Além disso, os EUA podem compartilhar a responsabilidade por graves violações do Direito Internacional Humanitário cometidas por Israel com armas fornecidas pelos EUA, já que todos os Estados têm o dever de não contribuir conscientemente para atos internacionalmente ilícitos de outros Estados. As regras sobre a responsabilidade do Estado são regras do direito internacional consuetudinário. Elas estão refletidas nos Artigos da Comissão de Direito Internacional (ILC) sobre Responsabilidade dos Estados por Atos Internacionais Ilícitos (Artigos sobre Responsabilidade do Estado).

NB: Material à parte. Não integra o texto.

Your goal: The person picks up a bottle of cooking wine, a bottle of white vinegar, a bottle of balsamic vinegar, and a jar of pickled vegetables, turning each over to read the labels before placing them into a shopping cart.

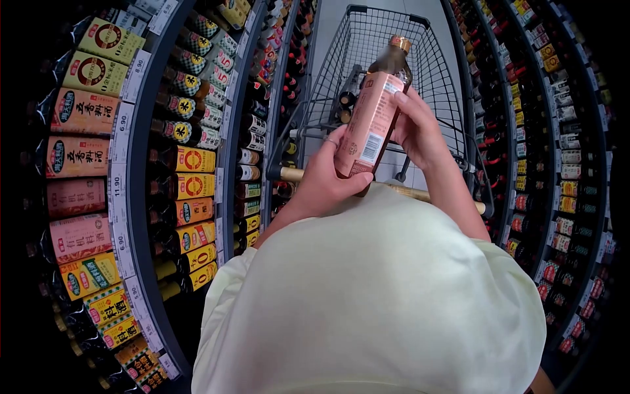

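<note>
A dark glass bottle [373,111] with a pink label and a gold-coloured cap is held tilted in both hands, its barcode side facing up. My left hand [321,174] is wrapped round the lower part of the bottle, thumb near its base. On the bottle's right side, higher up, my right hand [418,128] grips it with the fingertips on the label's edge. Beyond and beneath the bottle stands a wire shopping cart [436,65], whose handle [292,174] passes below my hands. Small dark bottles [346,105] are seen in the cart, left of the held bottle.
Shelves of labelled bottles [85,154] with price tags [120,157] line the left side. On the right, more shelves [564,171] hold many bottles. The tiled floor [328,20] shows beside and through the cart. My light-coloured shirt [374,295] fills the lower middle.
</note>
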`<move>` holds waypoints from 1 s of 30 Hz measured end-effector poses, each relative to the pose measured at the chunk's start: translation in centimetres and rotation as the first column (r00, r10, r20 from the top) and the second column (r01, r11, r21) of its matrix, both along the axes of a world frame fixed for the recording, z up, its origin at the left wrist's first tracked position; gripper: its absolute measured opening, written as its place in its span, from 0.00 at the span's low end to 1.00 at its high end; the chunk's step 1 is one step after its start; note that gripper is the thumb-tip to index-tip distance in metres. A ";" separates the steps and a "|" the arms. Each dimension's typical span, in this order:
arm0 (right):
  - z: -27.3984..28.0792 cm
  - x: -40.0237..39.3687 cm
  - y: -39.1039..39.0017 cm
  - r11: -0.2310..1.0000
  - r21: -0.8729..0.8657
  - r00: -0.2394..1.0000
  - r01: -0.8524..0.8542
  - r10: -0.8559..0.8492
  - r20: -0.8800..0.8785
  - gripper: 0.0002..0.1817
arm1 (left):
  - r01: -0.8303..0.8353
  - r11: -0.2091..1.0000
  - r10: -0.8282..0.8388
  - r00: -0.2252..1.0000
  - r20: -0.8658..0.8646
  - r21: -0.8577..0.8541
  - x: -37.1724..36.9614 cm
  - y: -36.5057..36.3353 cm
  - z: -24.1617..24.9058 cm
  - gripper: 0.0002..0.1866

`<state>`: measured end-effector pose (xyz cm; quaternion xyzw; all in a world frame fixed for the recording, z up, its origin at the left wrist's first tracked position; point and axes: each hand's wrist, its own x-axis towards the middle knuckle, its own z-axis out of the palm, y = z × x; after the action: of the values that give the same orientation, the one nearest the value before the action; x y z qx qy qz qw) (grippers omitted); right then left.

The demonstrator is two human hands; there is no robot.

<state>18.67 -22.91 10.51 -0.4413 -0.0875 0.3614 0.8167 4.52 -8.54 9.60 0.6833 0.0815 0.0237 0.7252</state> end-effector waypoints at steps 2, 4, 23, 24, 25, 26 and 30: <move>-0.3 0.4 -0.1 0.992 -0.125 1.000 0.024 -0.025 -0.013 0.29 | -0.012 0.992 0.015 1.000 -0.024 0.123 0.1 -0.2 1.3 0.45; 0.9 -0.1 0.0 0.991 -0.132 0.999 0.028 -0.025 0.028 0.28 | -0.015 0.810 0.054 0.997 -0.049 0.587 0.3 -0.2 1.3 0.45; -1.0 0.4 0.2 0.913 -0.144 0.924 0.382 -0.378 0.057 0.18 | 0.030 0.993 -0.048 0.988 -0.148 -0.118 0.1 0.0 -0.3 0.36; -1.1 0.4 0.1 0.912 -0.145 0.923 0.384 -0.380 0.057 0.18 | 0.033 0.992 -0.050 0.988 -0.148 -0.119 0.1 0.0 -0.3 0.36; -1.2 0.5 0.1 0.915 -0.142 0.926 0.378 -0.375 0.051 0.19 | 0.036 0.992 -0.055 0.987 -0.153 -0.123 0.1 -0.1 -0.2 0.37; -1.3 0.5 0.1 0.918 -0.140 0.928 0.372 -0.369 0.044 0.20 | 0.038 0.991 -0.058 0.986 -0.158 -0.128 0.1 -0.1 -0.1 0.38; -0.3 0.6 0.0 0.931 -0.149 0.942 0.334 -0.333 0.033 0.20 | 0.044 0.987 -0.069 0.985 -0.158 -0.154 0.1 -0.2 0.4 0.38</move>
<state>19.24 -22.95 10.17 -0.5124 0.0135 0.2217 0.8295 4.61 -8.70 9.98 0.6284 0.1225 -0.0592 0.7659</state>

De acordo com o Artigo 16 dos Artigos sobre Responsabilidade do Estado, um Estado pode ser considerado responsável por assistir ou ser cúmplice de uma violação do Direito Internacional Humanitário: ao prestar assistência, o Estado assistente "o faz com conhecimento das circunstâncias do ato internacionalmente ilícito"; e o ato é tal que teria sido ilícito se tivesse sido cometido pelo próprio Estado auxiliar.
Fundo
Em 07 de outubro de 2023, o Hamas e outros grupos armados lançaram foguetes indiscriminados e enviaram combatentes para o sul de Israel e cometeram crimes de guerra, como assassinatos deliberados em massa de civis e tomada de reféns. De acordo com as autoridades israelenses, pelo menos 239 pessoas, a maioria civis, incluindo 33 crianças, foram feitas reféns pelo Hamas e outros grupos armados em Gaza. Até 01 de dezembro, 113 reféns detidos pelo Hamas e outros grupos armados em Gaza tinham sido libertados e 240 palestinianos detidos e prisioneiros nas prisões israelitas foram libertados como parte de um acordo durante uma "pausa humanitária" que começou em 24 de novembro e terminou em 01 de dezembro.
A Anistia Internacional documentou evidências condenatórias de crimes de guerra cometidos pelas forças israelenses em seus intensos bombardeios a Gaza, incluindo ataques diretos ou indiscriminados, bem como outros ataques ilegais e punição coletiva da população civil. De acordo com o Ministério da Saúde palestino em Gaza, os ataques mataram mais de 15.000 pessoas, a maioria civis, incluindo 5.500 crianças.
A Anistia Internacional apela a um cessar-fogo imediato e sustentado, à libertação de todos os reféns civis que restam e ao fim do cerco ilegal e desumano a Gaza por Israel. A Amnistia Internacional apela também a um embargo abrangente de armas do Conselho de Segurança das Nações Unidas a Israel, ao Hamas e a outros grupos armados, que abranja o fornecimento, venda ou transferência direta ou indireta de armas e material militar, incluindo tecnologias, peças e componentes conexos, assistência técnica, formação, assistência financeira ou outra.
Esta produção foi produzida pelo Secretariado Internacional da Amnistia Internacional, 1 Easton Street, Londres, WC1X 0DW, Reino Unido.